E quello che mangi e che bevi, che vivi con sentimento, a un mese o a 10 o 30 o 100 anni, ti rimane dentro come un suono pronto a riaccendersi, segue la tua ombra, spesso e volentieri quella passata, quella che è rimasta là, quasi attendendo che tu ripassi, che il mondo ripassi come in una giostra, mai all’ultimo giro. La giostra ti porta in un turbinio ora all’ombra di minareti carni impastate da tua madre, liquori con un sentore di legno come in vecchi alberghi alpini di vacanze d’altri tempi ma serviti in sari colorati, salse di infanzie lontane lucchesi ora in Sudamerica, sacchi per il pane azzimo a Fès uguali a quelli del Baccelli che nei favolosi anni 60 veniva a consegnare nella stradina sterrata di casa mia, con quella 500 Giardinetta sfiatata , imbiancata e infarinata come se fosse uscita anche lei dal forno.
Ti capita un profumo, o anche uno sguardo di golosità condivisa, una bottiglia che viene da mani e cuori lontani nel tempo e come un fischio in codice che ti fa voltare sai che, lassù o chissà dove, qualcuno ti ama.
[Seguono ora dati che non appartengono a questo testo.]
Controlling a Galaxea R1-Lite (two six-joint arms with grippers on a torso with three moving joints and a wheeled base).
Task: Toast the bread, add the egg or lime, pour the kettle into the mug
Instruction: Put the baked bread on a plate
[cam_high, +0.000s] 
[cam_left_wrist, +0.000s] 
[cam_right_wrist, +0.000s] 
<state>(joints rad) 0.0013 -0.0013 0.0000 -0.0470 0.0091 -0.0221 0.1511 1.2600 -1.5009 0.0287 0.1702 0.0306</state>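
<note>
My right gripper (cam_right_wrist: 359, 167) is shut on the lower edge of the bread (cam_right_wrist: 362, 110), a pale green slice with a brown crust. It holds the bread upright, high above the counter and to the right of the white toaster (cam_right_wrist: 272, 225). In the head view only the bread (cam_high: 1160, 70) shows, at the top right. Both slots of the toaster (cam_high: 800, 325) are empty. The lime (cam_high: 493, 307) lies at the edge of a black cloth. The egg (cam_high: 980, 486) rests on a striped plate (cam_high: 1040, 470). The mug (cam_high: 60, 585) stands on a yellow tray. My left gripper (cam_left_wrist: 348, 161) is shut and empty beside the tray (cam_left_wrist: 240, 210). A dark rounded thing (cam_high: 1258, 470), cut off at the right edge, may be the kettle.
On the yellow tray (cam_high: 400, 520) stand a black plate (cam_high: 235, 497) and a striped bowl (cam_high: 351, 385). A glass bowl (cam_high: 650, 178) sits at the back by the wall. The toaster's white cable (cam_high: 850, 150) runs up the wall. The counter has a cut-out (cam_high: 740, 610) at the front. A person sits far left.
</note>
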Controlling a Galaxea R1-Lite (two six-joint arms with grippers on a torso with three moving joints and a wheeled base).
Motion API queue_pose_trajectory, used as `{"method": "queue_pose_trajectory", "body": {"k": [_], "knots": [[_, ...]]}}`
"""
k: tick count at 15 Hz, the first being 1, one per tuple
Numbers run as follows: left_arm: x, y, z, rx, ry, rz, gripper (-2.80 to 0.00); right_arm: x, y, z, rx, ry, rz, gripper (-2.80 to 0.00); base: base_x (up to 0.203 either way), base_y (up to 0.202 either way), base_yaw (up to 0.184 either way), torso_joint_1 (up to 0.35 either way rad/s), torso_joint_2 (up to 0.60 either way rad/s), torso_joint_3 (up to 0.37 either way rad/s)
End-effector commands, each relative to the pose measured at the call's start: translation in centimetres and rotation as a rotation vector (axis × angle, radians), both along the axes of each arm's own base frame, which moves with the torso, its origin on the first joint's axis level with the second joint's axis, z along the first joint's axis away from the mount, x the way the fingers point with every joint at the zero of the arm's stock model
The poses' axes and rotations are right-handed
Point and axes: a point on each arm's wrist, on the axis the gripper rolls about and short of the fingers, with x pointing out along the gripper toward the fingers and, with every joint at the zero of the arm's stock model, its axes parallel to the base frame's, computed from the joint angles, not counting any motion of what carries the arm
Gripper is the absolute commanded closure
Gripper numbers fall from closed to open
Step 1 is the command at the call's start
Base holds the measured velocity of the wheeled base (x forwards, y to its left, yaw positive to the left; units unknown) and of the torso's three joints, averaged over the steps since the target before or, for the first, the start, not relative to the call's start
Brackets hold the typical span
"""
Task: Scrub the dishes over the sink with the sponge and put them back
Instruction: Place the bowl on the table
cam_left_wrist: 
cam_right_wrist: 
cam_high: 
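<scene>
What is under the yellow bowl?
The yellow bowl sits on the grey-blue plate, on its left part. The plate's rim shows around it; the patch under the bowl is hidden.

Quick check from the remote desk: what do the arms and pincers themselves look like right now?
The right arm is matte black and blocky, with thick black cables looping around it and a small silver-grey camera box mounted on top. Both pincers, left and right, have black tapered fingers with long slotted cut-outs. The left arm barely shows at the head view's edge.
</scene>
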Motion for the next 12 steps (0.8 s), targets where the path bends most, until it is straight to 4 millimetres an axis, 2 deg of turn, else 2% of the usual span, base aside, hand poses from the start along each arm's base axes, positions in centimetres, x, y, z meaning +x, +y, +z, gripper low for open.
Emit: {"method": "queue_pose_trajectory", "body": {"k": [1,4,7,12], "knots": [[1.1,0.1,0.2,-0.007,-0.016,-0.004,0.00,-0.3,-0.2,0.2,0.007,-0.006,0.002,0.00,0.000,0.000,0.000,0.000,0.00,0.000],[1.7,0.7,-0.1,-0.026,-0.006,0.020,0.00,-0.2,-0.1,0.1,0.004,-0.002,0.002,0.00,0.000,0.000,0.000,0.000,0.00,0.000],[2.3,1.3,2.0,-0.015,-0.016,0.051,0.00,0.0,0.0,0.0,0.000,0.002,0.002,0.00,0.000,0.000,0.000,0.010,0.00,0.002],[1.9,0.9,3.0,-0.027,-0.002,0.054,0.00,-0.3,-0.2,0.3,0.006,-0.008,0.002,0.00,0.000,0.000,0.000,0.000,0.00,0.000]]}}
Ti ha amato. Una volta tanto non hai dubbi. Quando ho visto quell’etichetta in un’altra famiglia, anni e km lontani dalla mia infanzia, è scattato il collage con il mio nome scritto dietro una mia foto con le gote paffute (niente di nuovo sotto il sole 60 anni dopo…).
E allora ho visto qualcuno che scriveva con amore. E attenzione gente, voi penserete che fosse una sola persona. No, era la folla di chiunque sia pronto ad amare. Poi se volete giocate pure a nascondino e isolare un viso, un braccio o la penna. Ma il prossimo o la prossima a scrivere un’etichetta o a rammentare un chi dietro una foto potreste essere voi. Non è un’anatema: è un augurio perenne.
Si sente dire che gli esseri umani fanno presto a dimenticare, ma non è del tutto vero: umanamente si sopravvaluta il male ma non si dimentica mai il bene. Lo si tiene nascosto negli anfratti del nostro dentro per proteggerlo e proteggerci: d’altronde dove lo ritrovi un tesoro come la percezione di esser stati amati?
I ricordi allora forse non hanno una casa ma sono guerriglieri, non azzimati ufficiali d’Accademia ma partigiani abituati a vivere alla macchia, a nascondersi; si addormentano ma dormono poco, pronti ad agire improvvisamente, e, tutti insieme, poco a poco, fare la storia: la tua. Certo ognuno di noi può darsi un aiutino e cercarlo, un ricordo. Come vedete, per tutto quanto sopra, i ricordi non sono solo nel passato ma anche nel futuro! Per questo non vi auguro un buon anno, ma di CERCARE un Buon Anno.
E di ritrovare ogni tanto un li-cuore di mamma, papà o di una persona amica.